:: Excerpted records

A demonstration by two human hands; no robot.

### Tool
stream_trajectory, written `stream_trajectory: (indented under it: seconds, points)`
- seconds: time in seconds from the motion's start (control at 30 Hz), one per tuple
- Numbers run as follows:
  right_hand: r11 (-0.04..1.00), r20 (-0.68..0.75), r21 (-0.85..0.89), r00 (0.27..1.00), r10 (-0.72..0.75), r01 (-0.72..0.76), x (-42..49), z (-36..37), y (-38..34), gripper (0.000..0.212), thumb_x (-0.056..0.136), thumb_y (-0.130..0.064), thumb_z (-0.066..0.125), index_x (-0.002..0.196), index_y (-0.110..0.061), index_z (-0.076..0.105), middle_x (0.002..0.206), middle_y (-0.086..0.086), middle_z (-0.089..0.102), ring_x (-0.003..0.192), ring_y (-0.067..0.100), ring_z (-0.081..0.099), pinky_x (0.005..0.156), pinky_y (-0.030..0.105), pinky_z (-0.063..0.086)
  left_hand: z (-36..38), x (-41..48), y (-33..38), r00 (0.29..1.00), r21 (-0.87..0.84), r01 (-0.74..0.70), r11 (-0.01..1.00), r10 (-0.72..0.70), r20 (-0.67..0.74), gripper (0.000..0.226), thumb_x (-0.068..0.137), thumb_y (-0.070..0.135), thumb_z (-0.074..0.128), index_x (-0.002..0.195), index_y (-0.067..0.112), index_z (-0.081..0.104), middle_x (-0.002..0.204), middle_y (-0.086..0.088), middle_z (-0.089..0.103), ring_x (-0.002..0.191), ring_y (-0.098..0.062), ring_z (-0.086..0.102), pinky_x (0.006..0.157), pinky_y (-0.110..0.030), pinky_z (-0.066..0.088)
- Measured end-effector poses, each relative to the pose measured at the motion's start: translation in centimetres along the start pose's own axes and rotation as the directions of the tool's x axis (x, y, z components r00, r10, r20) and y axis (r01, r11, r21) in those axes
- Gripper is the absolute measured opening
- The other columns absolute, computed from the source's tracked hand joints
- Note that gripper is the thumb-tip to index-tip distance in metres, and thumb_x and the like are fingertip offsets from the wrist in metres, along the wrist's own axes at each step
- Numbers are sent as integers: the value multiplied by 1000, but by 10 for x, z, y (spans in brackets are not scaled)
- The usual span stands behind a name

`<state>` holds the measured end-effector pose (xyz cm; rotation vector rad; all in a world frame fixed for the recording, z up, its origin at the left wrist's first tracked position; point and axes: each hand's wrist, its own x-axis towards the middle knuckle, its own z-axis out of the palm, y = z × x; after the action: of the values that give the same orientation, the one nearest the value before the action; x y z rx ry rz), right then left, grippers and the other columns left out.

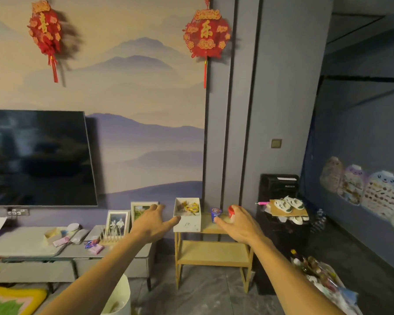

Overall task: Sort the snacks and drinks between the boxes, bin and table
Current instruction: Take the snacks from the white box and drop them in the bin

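A white box (187, 223) holding yellow-wrapped snacks (192, 208) stands on the left end of a small wooden table (210, 225). A blue cup (215, 214) and a red container (231, 211) stand to its right on the same table top. My left hand (151, 220) is stretched out with straight fingers, its fingertips at the box's left side. My right hand (239, 221) reaches over the table, fingers spread, in front of the red container; whether it touches the container I cannot tell. A white bin (120, 298) stands on the floor below my left arm.
A grey TV cabinet (32, 246) on the left carries photo frames (117, 222), a small box and wrappers. A TV (39, 158) hangs above it. A black appliance (280, 185) with cardboard and white shoes (288, 204) stands right of the table. A bag of items (321, 276) lies on the floor at the right.
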<state>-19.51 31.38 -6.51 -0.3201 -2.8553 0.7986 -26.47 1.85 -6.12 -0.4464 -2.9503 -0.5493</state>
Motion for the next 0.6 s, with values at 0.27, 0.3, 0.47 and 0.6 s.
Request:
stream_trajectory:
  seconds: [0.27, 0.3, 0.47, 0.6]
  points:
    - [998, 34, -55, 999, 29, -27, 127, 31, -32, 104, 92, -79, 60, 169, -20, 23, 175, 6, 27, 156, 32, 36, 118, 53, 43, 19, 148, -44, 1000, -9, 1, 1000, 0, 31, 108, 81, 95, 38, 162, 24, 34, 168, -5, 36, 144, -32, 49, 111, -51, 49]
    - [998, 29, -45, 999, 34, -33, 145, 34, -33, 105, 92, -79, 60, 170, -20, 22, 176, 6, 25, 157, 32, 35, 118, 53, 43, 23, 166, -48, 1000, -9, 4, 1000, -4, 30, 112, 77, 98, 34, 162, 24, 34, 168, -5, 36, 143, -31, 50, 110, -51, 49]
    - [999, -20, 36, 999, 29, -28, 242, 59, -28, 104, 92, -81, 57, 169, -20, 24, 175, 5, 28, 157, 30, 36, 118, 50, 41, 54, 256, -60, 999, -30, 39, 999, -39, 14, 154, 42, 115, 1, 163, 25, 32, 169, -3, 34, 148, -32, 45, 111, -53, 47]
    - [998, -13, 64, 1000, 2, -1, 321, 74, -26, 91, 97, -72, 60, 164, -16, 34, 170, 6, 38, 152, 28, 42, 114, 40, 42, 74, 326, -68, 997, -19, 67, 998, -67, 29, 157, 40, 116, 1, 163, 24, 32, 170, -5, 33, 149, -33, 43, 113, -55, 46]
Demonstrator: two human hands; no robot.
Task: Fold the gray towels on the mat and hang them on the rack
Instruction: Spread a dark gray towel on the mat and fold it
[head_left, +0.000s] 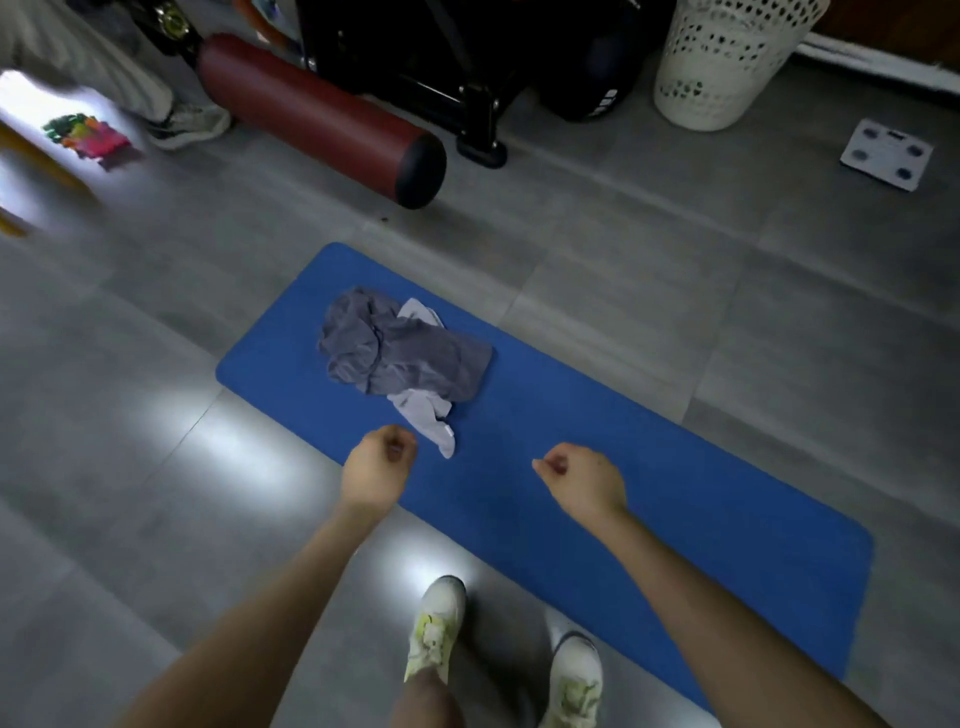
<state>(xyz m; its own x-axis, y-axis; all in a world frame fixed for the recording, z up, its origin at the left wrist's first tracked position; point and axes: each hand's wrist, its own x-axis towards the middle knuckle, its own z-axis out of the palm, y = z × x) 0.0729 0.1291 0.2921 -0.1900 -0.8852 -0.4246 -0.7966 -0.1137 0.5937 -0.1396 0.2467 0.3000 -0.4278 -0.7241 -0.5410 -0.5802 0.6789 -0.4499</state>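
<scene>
Towels of gray cloth lay crumpled in a heap on the far-left part of a long blue foam mat, which stretched at a slant across the gray tiled floor. A paler, whitish-gray cloth stuck out from under the darker heap, its near tip pointing toward the person. Both bare arms reached forward over the near edge of the mat. The left hand hung just beside that pale tip, apart from it, with its fingers curled into a fist and nothing in it. The right hand hovered over bare mat, farther from the heap and to its right, likewise curled closed and holding nothing. The heap sat beyond both hands, nearer the left one. Below the arms showed the person's white and yellow-green sneakers, one on the floor at the mat's edge. Against the far side stood a dark red padded cylinder with a black end cap, a black metal equipment frame, a white perforated plastic basket and a flat white bathroom scale.
</scene>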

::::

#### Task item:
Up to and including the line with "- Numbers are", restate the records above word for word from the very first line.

#### Solution to this task:
A demonstration by two human hands; no robot.

### Tool
stream_trajectory, written `stream_trajectory: (indented under it: seconds, points)`
- seconds: time in seconds from the motion's start (control at 30 Hz), one per tuple
- Numbers run as follows:
  right_hand: r11 (-0.04..1.00), r20 (-0.68..0.75), r21 (-0.85..0.89), r00 (0.27..1.00), r10 (-0.72..0.75), r01 (-0.72..0.76), x (-42..49), z (-36..37), y (-38..34), gripper (0.000..0.212), thumb_x (-0.056..0.136), thumb_y (-0.130..0.064), thumb_z (-0.066..0.125), index_x (-0.002..0.196), index_y (-0.110..0.061), index_z (-0.076..0.105), middle_x (0.002..0.206), middle_y (-0.086..0.086), middle_z (-0.089..0.102), ring_x (-0.003..0.192), ring_y (-0.067..0.100), ring_z (-0.081..0.099), pinky_x (0.005..0.156), pinky_y (-0.030..0.105), pinky_z (-0.063..0.086)
  left_hand: z (-36..38), x (-41..48), y (-33..38), r00 (0.29..1.00), r21 (-0.87..0.84), r01 (-0.74..0.70), r11 (-0.01..1.00), r10 (-0.72..0.70), r20 (-0.67..0.74), gripper (0.000..0.226), thumb_x (-0.068..0.137), thumb_y (-0.070..0.135), thumb_z (-0.074..0.128), index_x (-0.002..0.195), index_y (-0.067..0.112), index_z (-0.081..0.104), middle_x (-0.002..0.204), middle_y (-0.086..0.088), middle_z (-0.089..0.103), ring_x (-0.002..0.191), ring_y (-0.098..0.062), ring_z (-0.086..0.102), pinky_x (0.006..0.157), pinky_y (-0.110..0.030), pinky_z (-0.066..0.088)
- Measured end-effector poses, each relative to the pose measured at the motion's start: translation in centimetres along the start pose's own axes and rotation as the directions of the tool's x axis (x, y, z components r00, r10, r20) and y axis (r01, r11, r21) in those axes
- Gripper is the absolute measured opening
- The other columns absolute, computed from the source's tracked hand joints
- Note that gripper is the thumb-tip to index-tip distance in metres, and thumb_x and the like are fingertip offsets from the wrist in metres, along the wrist's own axes at each step
- Numbers are sent as integers: the value multiplied by 1000, but by 10 for x, z, y (spans in brackets are not scaled)

The answer has been given in full.